Si vous avez une tribu, je vous envie, car ma tribu à moi est vraiment petite. Je n’en suis pas victime, néanmoins. Je suis le reflet de bien des familles nord-américaines. Au Québec, nous sommes passés des grandes familles de 12 enfants et plus à celle de 2 enfants et moins.

 

Nous vivons chacun chez soi et pour soi, avec sa carrière, des amis qui nous ressemblent et des enfants, si on en a! Nous sommes passés du groupe familial à l’individualité.

 

Et puis, il y a aussi cet éclatement territorial. Je n’ai pas de frère comme voisin, et des milliers de kilomètres me séparent de certains d’entre eux. Nous sommes seuls dans nos autos et dans nos logements. Les statistiques le démontrent, il n’y a jamais eu autant de solitude, de désespoir, de suicide, et de prise d’antidépresseurs.

 

Il y a des avantages à vivre en tribu : l’entraide, l’appartenance, la chaleur, l’amour, l’amitié et le partage. Il y a aussi cette préparation à vivre toutes les tranches d’âge. Je n’étais pas en contact avec les vieillards et, tout à coup, je les découvre grâce à ma mère.

 

Maminouche vit maintenant dans une résidence pour personnes atteintes d’Alzheimer. Quel choc pour moi de les découvrir si vulnérables et malades! Bien sûr, je regardais vieillir ma mère, mais voir autant de vieillards en même temps m’a fait peur. Je ne les fréquentais pas en raison de mon travail. Tout à coup, je trouve triste de vieillir. De plus, je ne pouvais être empathique avec leur réalité, car je ne la connaissais pas. J’étais touchée de loin, pas dans mes tripes. Maintenant, j’ai le choir de fuir ou d’accepter.  De découvrir et d’apprivoiser cette étape de la vie qui m’attend immanquablement.

 

Il me semble qu’avoir fait partie d’une grande tribu m’aurait préparée davantage à cette étape de la vie.
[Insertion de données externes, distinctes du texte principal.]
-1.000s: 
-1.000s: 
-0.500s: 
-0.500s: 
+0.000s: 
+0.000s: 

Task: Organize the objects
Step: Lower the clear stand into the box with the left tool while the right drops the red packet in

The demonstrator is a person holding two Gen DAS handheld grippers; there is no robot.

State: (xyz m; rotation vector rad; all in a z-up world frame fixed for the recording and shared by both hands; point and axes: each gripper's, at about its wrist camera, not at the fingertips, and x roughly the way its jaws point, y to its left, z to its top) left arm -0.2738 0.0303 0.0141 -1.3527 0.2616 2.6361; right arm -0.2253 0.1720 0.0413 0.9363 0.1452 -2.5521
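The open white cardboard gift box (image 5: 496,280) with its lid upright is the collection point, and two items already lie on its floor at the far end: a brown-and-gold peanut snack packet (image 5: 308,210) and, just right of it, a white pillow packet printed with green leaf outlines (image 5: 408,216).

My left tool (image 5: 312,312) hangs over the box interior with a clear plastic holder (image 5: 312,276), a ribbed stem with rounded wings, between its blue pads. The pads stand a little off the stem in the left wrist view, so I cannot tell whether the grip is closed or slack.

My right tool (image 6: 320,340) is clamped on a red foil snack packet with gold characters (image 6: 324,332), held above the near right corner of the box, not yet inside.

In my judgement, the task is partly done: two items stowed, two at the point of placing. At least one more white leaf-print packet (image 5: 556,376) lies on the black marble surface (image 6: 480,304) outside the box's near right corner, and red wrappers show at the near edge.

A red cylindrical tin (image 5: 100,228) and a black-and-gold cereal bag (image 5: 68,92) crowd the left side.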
Comme le petit couple qui désire un enfant, mais qui n’est pas au courant des sacrifices qu’exige élever un bébé.

 

Notre société est ainsi construite : les bébés dans les garderies, les enfants à l’école, les adultes au travail, les malades dans les hôpitaux et les vieillards dans les résidences. La plupart du temps, nous sommes coupés les uns des autres et pourtant, nous partageons tous la même humanité, nous sommes tous dans le même bateau. Vous me direz que j’exagère les avantages d’une tribu et qu’on ne peut revenir en arrière. Vous avez raison. Mais est-ce qu’on peut faire un effort pour se rapprocher de la réalité des uns et des autres, sans la juger? Est-ce qu’on peut apprécier autant le visage d’un bébé que celui d’un adolescent?

 

Je pense que oui, et cela peut passer par la simple observation et la connexion du cœur avec des personnes différentes de nous. Pour la prochaine année, je me promets bien de les regarder, ces aînés, et de leur parler. Je me promets d’amener mes enfants à leur rencontre. Pour plus de conscience, d’empathie et de bienveillance, vive le mélange des genres et des âges! Voilà une réelle richesse de la vie en société.